Artificial Intelligence & Machine Learning
CloudSight Technologies offers a wide range of healthcare solutions that have deep AI technological capabilities. Case in point, the firm has a basing Prediction, Diaganosis recommendation system on a Patients care journey through the AI Care Pathway System, which is now in its First year of advancement.
As a result, the recommendations are now next-action-prediction based rather than simple “Diagnosis” recommendations that most early recommender systems provide.
CloudSight Technologies also Offers AI based Pre-Authorization and Claims management systems.
CloudSight Technologies also offers an AI-based differential diagnosis at the forefront of patient-doctor conversations. The objective is not only to reduce physician workloads but also to restore the human touch between patients and doctors.
The company recently published an article — the probabilistic model for a differential diagnosis: development and validation of a probabilistic model to address the lack of large-scale clinical datasets.
Doctors in the country are overburdened. There is an acute shortage of healthcare force which is projected to worsen in the coming years. The company is striving to develop a model that will
- Make good quality healthcare available to every person in the society even those residing in the remote corners of the country
- Improve the efficiency of the doctors
- Ensure and accentuate the quality of healthcare delivered
The consultation carried out by a doctor to assess our health problem has two main parts: information collection to reach a diagnosis followed by management of the health issue. Our team figured out that there is a lot of scope of technology-based interventions in the first part of information collection. This information gathering can be further subdivided into history taking (this is the part where the doctor asks questions about our symptoms and complaints), physical examination and investigations. In a large percentage of patients, a medical history alone is sufficient to determine a list of differential diagnosis without the need for investigative evaluation. Thus, the company decided to focus its attention to this part of the problem.
CloudSight Technologies tried different approaches, over last quarter, and reached the conclusion that the art of diagnosis based on history is not a one-to-one connection but a mix of different possibilities. This gave birth to the idea of using a Bayesian approach to create the probabilistic model for diagnosis.

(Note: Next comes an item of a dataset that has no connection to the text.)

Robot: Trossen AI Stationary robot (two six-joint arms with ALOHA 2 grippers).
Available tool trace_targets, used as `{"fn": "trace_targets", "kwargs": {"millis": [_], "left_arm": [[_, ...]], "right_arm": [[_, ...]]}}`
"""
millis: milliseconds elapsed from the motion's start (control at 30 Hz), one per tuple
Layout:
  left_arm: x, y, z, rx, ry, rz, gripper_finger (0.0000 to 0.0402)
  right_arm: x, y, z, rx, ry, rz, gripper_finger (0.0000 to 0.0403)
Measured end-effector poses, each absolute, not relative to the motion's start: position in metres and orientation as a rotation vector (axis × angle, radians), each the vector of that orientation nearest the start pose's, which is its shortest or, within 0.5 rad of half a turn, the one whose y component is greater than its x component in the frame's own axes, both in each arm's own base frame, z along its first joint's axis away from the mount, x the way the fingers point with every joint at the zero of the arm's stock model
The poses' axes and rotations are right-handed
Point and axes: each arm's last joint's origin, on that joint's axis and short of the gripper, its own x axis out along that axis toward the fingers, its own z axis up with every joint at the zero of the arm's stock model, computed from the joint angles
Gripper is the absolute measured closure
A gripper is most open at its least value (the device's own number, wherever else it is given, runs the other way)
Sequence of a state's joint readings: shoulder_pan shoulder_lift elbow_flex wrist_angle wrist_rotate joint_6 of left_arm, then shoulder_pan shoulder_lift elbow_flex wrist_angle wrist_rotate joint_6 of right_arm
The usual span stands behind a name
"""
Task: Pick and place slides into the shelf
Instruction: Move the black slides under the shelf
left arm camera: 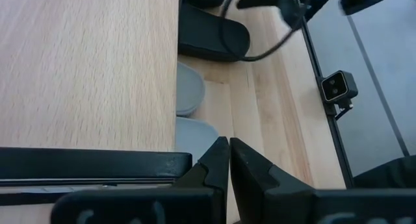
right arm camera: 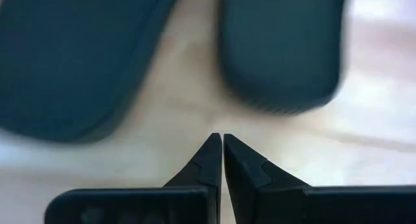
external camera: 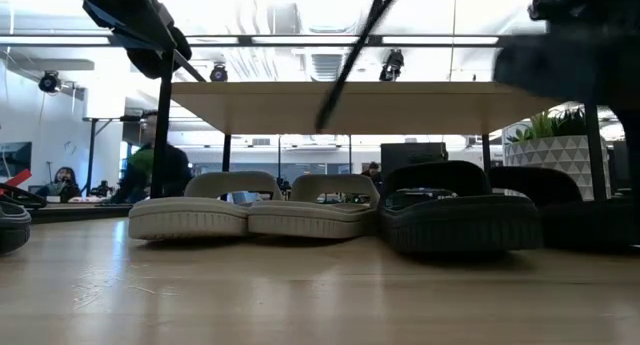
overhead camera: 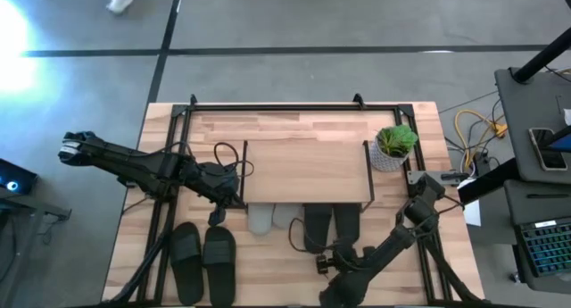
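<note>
The shelf (overhead camera: 308, 170) stands mid-table on thin black wire legs. Under its near edge a light grey pair of slides (overhead camera: 270, 219) and a black pair (overhead camera: 332, 226) rest on their soles, heels sticking out; the low view shows the grey pair (external camera: 255, 218) and the black pair (external camera: 460, 220) side by side. A second black pair (overhead camera: 202, 262) lies on the table at the near left. My left gripper (overhead camera: 217, 217) is shut and empty by the shelf's left near corner. My right gripper (overhead camera: 323, 263) is shut and empty, just near of the black pair's heels (right arm camera: 279, 49).
A potted plant (overhead camera: 393, 145) in a white pot stands right of the shelf. The black-framed wooden table (overhead camera: 268, 281) has bare wood between the near-left slides and my right arm. Cables and a laptop lie beyond the right edge. People show in the room behind.
</note>
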State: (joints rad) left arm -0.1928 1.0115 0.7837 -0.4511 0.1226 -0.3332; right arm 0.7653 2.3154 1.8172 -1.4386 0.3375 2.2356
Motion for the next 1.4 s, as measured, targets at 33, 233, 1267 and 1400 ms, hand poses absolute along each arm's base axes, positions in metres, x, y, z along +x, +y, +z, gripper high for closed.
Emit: {"fn": "trace_targets", "kwargs": {"millis": [33, 233, 1267, 1400], "left_arm": [[0.203, -0.043, 0.270, -0.294, 0.725, -0.187, 0.0402], [0.203, -0.043, 0.270, -0.294, 0.724, -0.185, 0.0402], [0.203, -0.043, 0.270, -0.293, 0.725, -0.182, 0.0402], [0.203, -0.043, 0.270, -0.292, 0.726, -0.182, 0.0402]], "right_arm": [[0.303, 0.280, 0.146, 0.752, 0.945, -1.292, 0.0394], [0.316, 0.300, 0.151, 0.957, 0.886, -1.082, 0.0394], [0.360, 0.241, 0.147, 0.784, 0.910, -1.139, 0.0394], [0.346, 0.268, 0.159, 0.859, 0.922, -1.107, 0.0394]]}}
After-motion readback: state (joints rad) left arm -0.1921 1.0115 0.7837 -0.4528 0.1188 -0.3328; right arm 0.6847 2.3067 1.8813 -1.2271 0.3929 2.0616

During history taking, symptoms are medically relevant information obtained from the patient. For the model, 1mg defined values as the objectification of the patient response, for symptoms and their characteristics, elicited by the patient. The possibilities of a response value are discrete and restricted by symptoms.

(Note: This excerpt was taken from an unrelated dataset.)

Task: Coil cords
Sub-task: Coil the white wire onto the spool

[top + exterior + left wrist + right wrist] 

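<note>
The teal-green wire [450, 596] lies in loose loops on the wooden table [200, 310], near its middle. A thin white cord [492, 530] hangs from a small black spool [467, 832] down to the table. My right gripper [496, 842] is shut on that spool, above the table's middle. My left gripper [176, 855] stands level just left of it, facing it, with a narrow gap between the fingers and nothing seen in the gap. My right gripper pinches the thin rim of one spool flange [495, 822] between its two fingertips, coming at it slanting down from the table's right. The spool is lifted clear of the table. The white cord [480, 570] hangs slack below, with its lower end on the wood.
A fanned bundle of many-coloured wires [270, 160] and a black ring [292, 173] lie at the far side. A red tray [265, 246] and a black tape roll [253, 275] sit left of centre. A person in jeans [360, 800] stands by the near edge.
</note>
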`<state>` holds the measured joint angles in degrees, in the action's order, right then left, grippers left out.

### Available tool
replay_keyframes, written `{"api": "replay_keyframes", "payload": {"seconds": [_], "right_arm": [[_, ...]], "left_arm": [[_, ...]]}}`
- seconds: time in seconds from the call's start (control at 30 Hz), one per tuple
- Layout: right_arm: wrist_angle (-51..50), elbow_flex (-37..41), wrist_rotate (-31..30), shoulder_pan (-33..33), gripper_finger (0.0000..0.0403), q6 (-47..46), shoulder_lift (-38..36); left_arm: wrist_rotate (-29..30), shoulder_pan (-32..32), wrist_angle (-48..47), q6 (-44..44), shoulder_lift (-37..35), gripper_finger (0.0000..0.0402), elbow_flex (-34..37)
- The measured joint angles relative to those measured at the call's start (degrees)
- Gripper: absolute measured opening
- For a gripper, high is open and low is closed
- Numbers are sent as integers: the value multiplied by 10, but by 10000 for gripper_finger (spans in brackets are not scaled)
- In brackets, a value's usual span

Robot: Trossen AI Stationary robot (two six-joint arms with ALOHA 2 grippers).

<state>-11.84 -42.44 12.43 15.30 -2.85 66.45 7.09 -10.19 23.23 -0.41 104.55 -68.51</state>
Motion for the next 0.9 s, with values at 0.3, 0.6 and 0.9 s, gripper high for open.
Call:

Evidence (e) is defined as a set of symptom-value pairs based on the current complaints of the patient. The universe of all possible symptom-value pairs is E, and every patient presents with a subset of E. The addition of every new symptom results in the probability of disease being modified; that is, the prior probabilities are updated with the addition of new evidence. Thus, by aggregating all the probabilities, the model comes up with a list of differential diagnoses for the current complaints of the patient.
In the study, CloudSight Technologies used clinical charts of patients (created by Internal Medical specialists) and gave them to six doctors and the model. Diagnosis and differential diagnoses for the patient’s condition given by the doctors and model were compared over predefined metrics. Results demonstrated that the model performed at par with the doctors.
Similar studies have been conducted previously too by many researchers, but this was the first time that such results have been seen for a model. Our study demonstrated the power of probabilistic modelling for medical diagnosis when the local patient and disease profile was kept in mind rather than utilising an off-the-shelf approach.
In addition, we believe extensive involvement of practicing clinicians during the development phase is essential for the creation of a solution with demonstrable accuracy and clinical relevance.